- **YOUR INSTRUCTIONS**:
Filter the entries down to the lines holding "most", then copy those lines.

[RECORDS FOR THE TASK — start]

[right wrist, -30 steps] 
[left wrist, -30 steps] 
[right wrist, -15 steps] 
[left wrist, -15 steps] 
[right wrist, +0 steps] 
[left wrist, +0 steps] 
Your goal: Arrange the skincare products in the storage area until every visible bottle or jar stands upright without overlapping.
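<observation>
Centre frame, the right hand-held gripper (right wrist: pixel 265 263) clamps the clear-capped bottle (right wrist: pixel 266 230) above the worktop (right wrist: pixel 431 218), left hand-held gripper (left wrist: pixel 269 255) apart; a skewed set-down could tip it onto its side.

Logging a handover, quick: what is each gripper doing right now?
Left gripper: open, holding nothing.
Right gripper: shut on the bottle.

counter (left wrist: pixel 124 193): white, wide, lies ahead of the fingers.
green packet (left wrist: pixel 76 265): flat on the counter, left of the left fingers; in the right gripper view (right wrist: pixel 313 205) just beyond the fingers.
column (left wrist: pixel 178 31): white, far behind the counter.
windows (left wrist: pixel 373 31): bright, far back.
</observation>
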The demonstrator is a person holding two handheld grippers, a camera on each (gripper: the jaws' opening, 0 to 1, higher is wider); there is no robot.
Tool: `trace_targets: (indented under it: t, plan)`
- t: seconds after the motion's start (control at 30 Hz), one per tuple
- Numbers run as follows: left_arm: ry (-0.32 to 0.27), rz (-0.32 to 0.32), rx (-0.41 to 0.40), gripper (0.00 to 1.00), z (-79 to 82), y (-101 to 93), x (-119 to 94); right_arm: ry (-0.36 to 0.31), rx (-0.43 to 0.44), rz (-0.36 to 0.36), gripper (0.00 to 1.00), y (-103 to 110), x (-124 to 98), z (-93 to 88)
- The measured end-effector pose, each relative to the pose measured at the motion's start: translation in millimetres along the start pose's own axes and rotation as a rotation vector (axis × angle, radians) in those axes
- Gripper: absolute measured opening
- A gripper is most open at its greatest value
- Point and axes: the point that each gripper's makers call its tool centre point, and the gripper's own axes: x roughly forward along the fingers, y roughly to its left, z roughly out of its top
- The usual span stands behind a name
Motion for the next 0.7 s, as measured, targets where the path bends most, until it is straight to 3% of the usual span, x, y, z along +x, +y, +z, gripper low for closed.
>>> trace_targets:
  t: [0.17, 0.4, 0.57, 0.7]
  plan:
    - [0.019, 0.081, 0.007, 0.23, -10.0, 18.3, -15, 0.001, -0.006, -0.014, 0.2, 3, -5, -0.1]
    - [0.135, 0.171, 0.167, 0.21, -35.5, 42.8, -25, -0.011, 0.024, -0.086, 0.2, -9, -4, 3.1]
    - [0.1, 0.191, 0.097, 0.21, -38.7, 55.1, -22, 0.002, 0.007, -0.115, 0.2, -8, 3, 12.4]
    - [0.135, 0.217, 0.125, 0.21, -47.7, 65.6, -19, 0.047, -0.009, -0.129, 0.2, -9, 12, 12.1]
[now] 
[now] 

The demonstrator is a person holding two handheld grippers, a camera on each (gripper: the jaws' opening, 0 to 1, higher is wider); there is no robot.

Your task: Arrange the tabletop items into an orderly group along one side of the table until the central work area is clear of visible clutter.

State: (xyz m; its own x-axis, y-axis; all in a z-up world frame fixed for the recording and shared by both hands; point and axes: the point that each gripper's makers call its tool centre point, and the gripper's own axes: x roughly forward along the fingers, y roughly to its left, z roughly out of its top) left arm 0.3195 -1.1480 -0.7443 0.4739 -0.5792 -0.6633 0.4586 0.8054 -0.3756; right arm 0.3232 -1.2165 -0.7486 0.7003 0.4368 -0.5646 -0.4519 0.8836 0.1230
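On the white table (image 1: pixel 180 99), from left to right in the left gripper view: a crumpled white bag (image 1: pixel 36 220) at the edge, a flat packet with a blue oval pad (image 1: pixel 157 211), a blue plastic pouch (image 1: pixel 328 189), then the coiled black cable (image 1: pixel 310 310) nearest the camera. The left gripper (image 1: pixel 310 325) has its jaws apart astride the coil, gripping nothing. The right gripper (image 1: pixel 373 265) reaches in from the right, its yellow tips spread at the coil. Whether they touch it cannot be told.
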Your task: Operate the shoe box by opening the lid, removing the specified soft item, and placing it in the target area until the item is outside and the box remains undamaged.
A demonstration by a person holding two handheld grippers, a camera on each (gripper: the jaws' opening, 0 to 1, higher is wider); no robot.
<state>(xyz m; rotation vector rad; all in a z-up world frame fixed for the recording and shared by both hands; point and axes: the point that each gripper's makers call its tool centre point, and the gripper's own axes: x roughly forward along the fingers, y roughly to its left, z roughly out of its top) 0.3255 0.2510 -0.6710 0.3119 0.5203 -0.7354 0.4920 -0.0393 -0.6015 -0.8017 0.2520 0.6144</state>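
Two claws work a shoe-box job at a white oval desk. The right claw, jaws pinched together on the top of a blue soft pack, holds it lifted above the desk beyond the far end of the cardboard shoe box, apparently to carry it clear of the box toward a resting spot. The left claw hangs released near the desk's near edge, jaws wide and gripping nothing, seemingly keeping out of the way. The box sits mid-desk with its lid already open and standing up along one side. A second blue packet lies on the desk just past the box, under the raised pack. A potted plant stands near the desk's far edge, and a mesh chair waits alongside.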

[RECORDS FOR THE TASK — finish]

- **PROBLEM SOLUTION**:
- A gripper is most open at its greatest value
Motion for the next 0.7 s, as measured, targets where the path bends most, until it is straight to 3% of the usual span, x, y, z along +x, +y, +z, gripper low for closed.

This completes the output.